What to work on
Copy, word for word, the lines below from the one containing "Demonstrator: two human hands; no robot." up to and including the one containing "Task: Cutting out", with pictures left out.

Data under study

[Start of section]

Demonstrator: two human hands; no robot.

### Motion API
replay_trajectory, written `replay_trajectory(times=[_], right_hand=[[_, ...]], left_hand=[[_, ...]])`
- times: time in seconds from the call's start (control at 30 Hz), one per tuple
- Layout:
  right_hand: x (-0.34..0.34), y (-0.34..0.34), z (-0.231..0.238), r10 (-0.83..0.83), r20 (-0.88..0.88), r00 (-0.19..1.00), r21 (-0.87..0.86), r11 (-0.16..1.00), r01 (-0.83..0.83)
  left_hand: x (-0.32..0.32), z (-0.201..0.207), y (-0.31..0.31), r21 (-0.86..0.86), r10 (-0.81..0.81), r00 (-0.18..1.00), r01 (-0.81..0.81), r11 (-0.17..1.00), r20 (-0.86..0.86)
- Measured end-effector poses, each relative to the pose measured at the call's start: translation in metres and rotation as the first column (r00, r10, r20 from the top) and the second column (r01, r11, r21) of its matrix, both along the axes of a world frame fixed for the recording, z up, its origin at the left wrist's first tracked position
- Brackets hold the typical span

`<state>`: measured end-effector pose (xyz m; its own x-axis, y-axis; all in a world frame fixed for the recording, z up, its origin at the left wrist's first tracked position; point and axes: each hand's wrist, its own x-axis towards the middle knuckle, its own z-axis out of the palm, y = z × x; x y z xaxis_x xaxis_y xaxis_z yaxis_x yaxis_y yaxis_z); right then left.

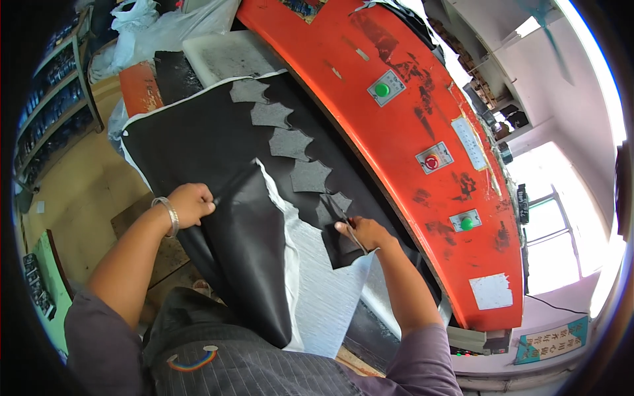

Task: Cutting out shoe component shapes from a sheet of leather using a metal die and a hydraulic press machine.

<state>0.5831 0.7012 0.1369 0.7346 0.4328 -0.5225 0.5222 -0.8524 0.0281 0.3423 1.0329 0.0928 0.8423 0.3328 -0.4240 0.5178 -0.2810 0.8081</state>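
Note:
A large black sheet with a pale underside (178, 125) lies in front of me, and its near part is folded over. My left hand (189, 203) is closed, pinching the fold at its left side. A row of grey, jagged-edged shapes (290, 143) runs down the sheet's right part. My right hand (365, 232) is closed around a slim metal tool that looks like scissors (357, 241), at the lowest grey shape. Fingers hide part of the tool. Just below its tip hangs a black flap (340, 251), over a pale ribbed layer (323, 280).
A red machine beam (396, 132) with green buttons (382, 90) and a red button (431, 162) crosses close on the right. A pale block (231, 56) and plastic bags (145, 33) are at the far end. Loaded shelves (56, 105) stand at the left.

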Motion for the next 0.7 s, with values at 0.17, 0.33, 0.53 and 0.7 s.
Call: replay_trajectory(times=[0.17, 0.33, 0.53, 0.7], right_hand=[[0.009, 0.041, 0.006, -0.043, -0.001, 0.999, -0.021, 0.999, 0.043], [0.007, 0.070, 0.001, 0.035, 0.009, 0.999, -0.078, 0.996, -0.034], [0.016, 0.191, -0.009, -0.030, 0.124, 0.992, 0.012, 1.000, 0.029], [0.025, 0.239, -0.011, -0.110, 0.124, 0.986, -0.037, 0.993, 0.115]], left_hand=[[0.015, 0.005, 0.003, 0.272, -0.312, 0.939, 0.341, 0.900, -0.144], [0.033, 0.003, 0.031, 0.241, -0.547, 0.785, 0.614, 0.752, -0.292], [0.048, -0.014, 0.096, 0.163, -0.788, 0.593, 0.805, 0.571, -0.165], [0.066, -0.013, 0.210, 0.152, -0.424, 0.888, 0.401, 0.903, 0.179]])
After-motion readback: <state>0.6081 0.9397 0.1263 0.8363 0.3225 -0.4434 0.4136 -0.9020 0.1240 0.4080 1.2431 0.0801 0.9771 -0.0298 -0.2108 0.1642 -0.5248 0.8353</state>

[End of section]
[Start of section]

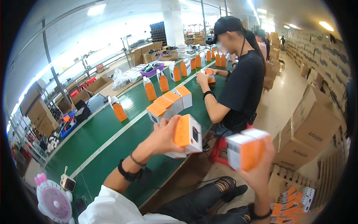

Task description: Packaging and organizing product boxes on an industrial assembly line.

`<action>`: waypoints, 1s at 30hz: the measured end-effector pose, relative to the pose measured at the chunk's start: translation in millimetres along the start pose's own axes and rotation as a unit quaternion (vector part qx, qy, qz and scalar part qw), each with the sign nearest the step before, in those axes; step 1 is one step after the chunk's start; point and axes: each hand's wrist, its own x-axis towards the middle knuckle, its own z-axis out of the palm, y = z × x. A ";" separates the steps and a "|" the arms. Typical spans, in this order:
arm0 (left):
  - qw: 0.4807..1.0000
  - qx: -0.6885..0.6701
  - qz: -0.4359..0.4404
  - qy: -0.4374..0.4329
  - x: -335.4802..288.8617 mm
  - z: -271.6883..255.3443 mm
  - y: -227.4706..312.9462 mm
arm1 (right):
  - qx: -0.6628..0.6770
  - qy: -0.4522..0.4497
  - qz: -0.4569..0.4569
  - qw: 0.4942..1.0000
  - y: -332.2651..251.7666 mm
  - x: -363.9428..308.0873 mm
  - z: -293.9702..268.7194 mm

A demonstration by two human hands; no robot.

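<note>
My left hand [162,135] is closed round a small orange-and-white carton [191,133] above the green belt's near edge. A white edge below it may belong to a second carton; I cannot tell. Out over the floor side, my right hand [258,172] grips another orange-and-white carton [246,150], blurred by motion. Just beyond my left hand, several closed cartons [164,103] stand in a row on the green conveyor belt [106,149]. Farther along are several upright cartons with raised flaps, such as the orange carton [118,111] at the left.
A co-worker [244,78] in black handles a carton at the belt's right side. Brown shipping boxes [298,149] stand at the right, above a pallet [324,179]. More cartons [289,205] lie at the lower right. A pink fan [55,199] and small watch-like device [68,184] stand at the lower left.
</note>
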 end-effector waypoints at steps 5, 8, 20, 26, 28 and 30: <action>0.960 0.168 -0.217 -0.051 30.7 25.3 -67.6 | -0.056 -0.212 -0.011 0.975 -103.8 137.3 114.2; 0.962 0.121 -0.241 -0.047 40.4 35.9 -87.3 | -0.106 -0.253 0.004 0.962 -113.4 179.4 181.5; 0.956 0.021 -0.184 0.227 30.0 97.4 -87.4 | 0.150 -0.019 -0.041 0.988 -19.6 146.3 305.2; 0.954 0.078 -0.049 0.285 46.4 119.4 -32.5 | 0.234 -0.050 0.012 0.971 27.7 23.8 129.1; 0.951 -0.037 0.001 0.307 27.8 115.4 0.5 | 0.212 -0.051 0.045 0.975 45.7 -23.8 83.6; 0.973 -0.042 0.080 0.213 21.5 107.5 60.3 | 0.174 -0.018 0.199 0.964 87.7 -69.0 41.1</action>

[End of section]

Answer
Demonstrator: two human hands; no robot.

### Motion API
replay_trajectory, written `replay_trajectory(times=[_], right_hand=[[_, ...]], left_hand=[[_, ...]])`
- times: time in seconds from the call's start (control at 30 Hz), one per tuple
- Layout:
  right_hand: x (-0.34..0.34), y (-0.34..0.34), z (-0.231..0.238), r10 (-0.83..0.83), r20 (-0.88..0.88), r00 (-0.19..1.00), r21 (-0.87..0.86), r11 (-0.16..1.00), r01 (-0.83..0.83)
  left_hand: x (-0.32..0.32), z (-0.201..0.207), y (-0.31..0.31), r21 (-0.86..0.86), r10 (-0.81..0.81), r00 (-0.18..1.00), r01 (-0.81..0.81), r11 (-0.17..1.00), r20 (-0.86..0.86)
- Measured end-effector poses, each relative to the pose measured at the call's start: translation in metres and rotation as the first column (r00, r10, r20 from the top) and the second column (r01, r11, r21) of its matrix, both along the axes of a world frame fixed for the recording, z up, its origin at the left wrist's first tracked position
- Brackets hold the typical span

`<state>`: measured end-effector pose (xyz m; its own x-axis, y-axis; all in a world frame fixed for the recording, z up, its origin at the left wrist's first tracked position; point and axes: each hand's wrist, its own x-axis towards the middle knuckle, its own z-axis out of the palm, y = z × x; x y z xaxis_x xaxis_y xaxis_z yaxis_x yaxis_y yaxis_z); right then left.


Task: Cutting out shoe component shapes from a sheet of leather using a metal die and a hydraulic press machine.

The work on this exercise has been completed.